■ What you should do ■
The answer must reproduce every record exactly, with all pictures omitted.

[Items from a dataset]
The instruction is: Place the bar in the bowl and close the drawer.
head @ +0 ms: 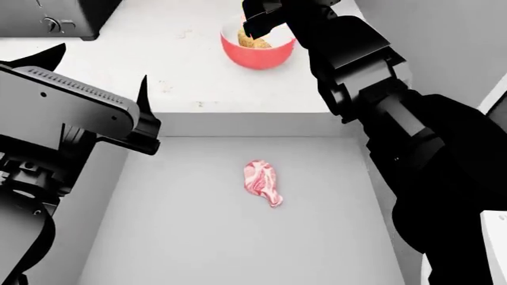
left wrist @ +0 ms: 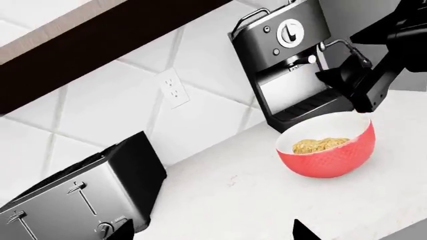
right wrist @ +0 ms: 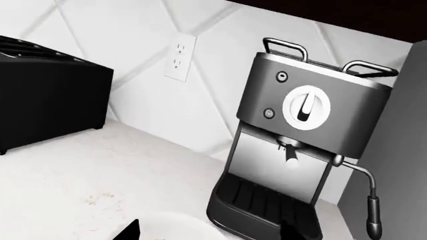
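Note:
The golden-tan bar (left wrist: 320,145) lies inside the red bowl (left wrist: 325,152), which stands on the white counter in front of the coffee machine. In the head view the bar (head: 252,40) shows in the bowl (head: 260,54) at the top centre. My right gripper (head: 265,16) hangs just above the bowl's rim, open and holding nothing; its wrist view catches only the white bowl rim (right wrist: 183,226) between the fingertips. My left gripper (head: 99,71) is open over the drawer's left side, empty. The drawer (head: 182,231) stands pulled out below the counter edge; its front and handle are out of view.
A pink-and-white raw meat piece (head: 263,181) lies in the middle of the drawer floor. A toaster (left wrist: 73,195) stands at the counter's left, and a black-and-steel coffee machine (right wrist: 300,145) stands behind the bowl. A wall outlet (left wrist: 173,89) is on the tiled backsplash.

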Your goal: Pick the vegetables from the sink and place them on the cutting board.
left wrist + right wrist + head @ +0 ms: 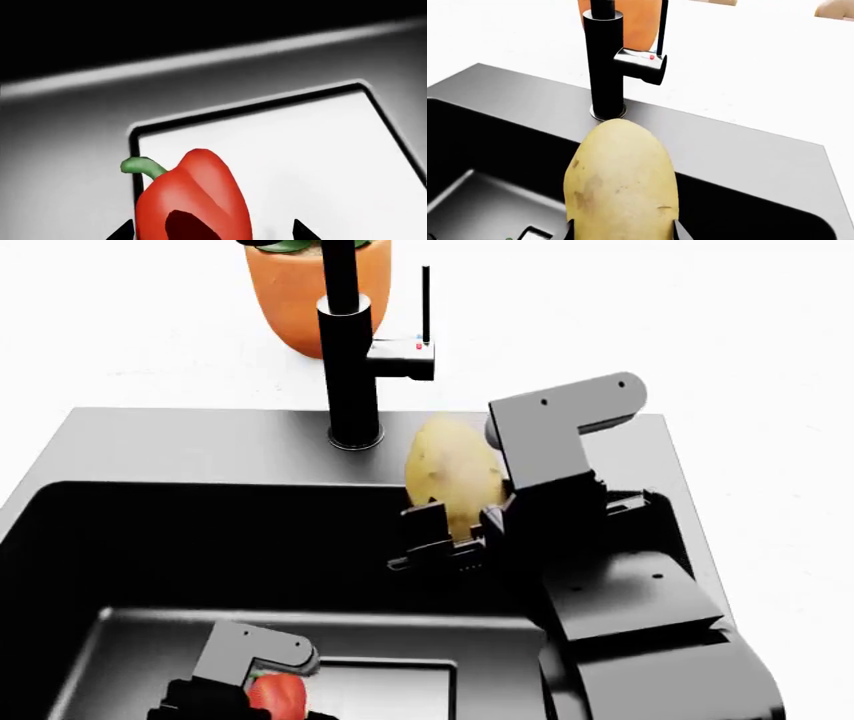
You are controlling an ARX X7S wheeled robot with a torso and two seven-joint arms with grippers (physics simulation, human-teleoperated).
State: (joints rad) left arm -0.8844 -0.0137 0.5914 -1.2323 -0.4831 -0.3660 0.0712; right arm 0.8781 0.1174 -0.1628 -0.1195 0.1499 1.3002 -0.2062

■ Answer ■
The instruction is: Place the bar in the bowl and close the drawer.
head @ +0 ms: 
left wrist @ +0 ms: 
right wrist @ +0 ms: 
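Note:
The golden-tan bar (left wrist: 320,145) lies inside the red bowl (left wrist: 325,152), which stands on the white counter in front of the coffee machine. In the head view the bar (head: 252,40) shows in the bowl (head: 260,54) at the top centre. My right gripper (head: 265,16) hangs just above the bowl's rim, open and holding nothing; its wrist view catches only the white bowl rim (right wrist: 183,226) between the fingertips. My left gripper (head: 99,71) is open over the drawer's left side, empty. The drawer (head: 182,231) stands pulled out below the counter edge; its front and handle are out of view.
A pink-and-white raw meat piece (head: 263,181) lies in the middle of the drawer floor. A toaster (left wrist: 73,195) stands at the counter's left, and a black-and-steel coffee machine (right wrist: 300,145) stands behind the bowl. A wall outlet (left wrist: 173,89) is on the tiled backsplash.
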
Your goal: Pick the vegetables from the sink and place them on the cutting board.
left wrist + right wrist + head @ +0 ms: 
You are controlling an ARX X7S wheeled robot with a torso and two seven-joint arms with grippers (physics simulation, human-teleoperated).
State: (joints rad) left arm -0.8844 -0.0137 0.5914 -1.2323 -0.4831 -0.3660 0.0712; right arm 0.8781 0.1174 -0.1628 -0.1195 0.1499 1.3002 -0.2062

This brings the exercise to completion.